(Stored data)
* * *

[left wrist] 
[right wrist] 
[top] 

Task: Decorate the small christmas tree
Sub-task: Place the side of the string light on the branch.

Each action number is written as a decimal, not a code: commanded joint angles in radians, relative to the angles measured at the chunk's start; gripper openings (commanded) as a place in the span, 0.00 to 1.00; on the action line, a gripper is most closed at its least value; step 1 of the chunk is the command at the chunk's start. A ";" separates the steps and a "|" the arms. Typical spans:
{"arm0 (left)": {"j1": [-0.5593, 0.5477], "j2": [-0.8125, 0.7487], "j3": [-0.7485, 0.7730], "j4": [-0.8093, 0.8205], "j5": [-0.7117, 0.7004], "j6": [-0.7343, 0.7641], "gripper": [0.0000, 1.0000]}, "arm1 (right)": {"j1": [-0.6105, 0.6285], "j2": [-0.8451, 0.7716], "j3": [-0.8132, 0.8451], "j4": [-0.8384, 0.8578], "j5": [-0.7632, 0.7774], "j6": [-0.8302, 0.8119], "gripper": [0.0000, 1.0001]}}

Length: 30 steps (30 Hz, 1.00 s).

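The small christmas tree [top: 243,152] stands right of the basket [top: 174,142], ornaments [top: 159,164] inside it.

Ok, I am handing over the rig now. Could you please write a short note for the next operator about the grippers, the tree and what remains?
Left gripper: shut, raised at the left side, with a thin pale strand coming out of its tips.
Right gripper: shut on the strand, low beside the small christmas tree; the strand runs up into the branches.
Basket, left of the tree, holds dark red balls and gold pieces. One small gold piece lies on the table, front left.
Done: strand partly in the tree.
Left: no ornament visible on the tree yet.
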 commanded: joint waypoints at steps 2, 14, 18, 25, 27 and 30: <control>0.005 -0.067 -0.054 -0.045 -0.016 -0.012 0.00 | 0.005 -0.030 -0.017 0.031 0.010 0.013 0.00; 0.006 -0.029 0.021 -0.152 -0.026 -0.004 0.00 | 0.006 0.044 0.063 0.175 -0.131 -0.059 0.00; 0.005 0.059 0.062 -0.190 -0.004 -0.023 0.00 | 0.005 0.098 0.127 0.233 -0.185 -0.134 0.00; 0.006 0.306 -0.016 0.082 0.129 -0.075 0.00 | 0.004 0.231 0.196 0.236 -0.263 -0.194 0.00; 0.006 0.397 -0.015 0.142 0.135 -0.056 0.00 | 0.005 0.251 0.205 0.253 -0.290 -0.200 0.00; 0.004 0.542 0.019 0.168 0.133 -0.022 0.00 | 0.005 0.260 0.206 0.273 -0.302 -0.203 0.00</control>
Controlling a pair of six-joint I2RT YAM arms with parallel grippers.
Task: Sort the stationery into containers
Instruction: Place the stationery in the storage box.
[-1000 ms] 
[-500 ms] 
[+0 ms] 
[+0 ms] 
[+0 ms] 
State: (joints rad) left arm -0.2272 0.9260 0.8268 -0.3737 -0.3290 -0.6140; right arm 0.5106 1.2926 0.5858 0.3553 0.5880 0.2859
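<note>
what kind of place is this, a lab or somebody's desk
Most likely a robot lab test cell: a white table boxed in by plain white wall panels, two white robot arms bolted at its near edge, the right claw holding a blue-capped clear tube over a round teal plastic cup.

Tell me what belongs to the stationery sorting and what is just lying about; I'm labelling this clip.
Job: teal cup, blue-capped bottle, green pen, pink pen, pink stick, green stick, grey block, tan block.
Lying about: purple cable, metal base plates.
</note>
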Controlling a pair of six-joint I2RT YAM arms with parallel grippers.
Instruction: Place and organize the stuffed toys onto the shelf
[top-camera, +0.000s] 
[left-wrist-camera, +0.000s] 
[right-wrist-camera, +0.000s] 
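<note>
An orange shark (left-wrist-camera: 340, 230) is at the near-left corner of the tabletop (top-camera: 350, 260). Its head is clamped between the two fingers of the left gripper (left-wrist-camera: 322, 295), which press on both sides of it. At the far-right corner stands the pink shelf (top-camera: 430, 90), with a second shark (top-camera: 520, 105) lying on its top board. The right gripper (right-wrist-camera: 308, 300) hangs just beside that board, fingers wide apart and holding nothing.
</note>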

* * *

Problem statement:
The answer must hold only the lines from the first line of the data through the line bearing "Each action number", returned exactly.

Answer for this exercise:
[left wrist] 
[right wrist] 
[top] 

Task: Decorate the small christmas tree
Sub-task: Place the side of the string light on the branch.

Each action number is written as a decimal, not a code: commanded joint angles in radians, relative to the angles measured at the chunk's start; gripper openings (commanded) as a place in the span, 0.00 to 1.00; on the action line, a gripper is most closed at its least value; step 1 of the chunk is the command at the chunk's start. A ";" separates the steps and a "|" the arms. Typical spans:

The requested output has been given in full.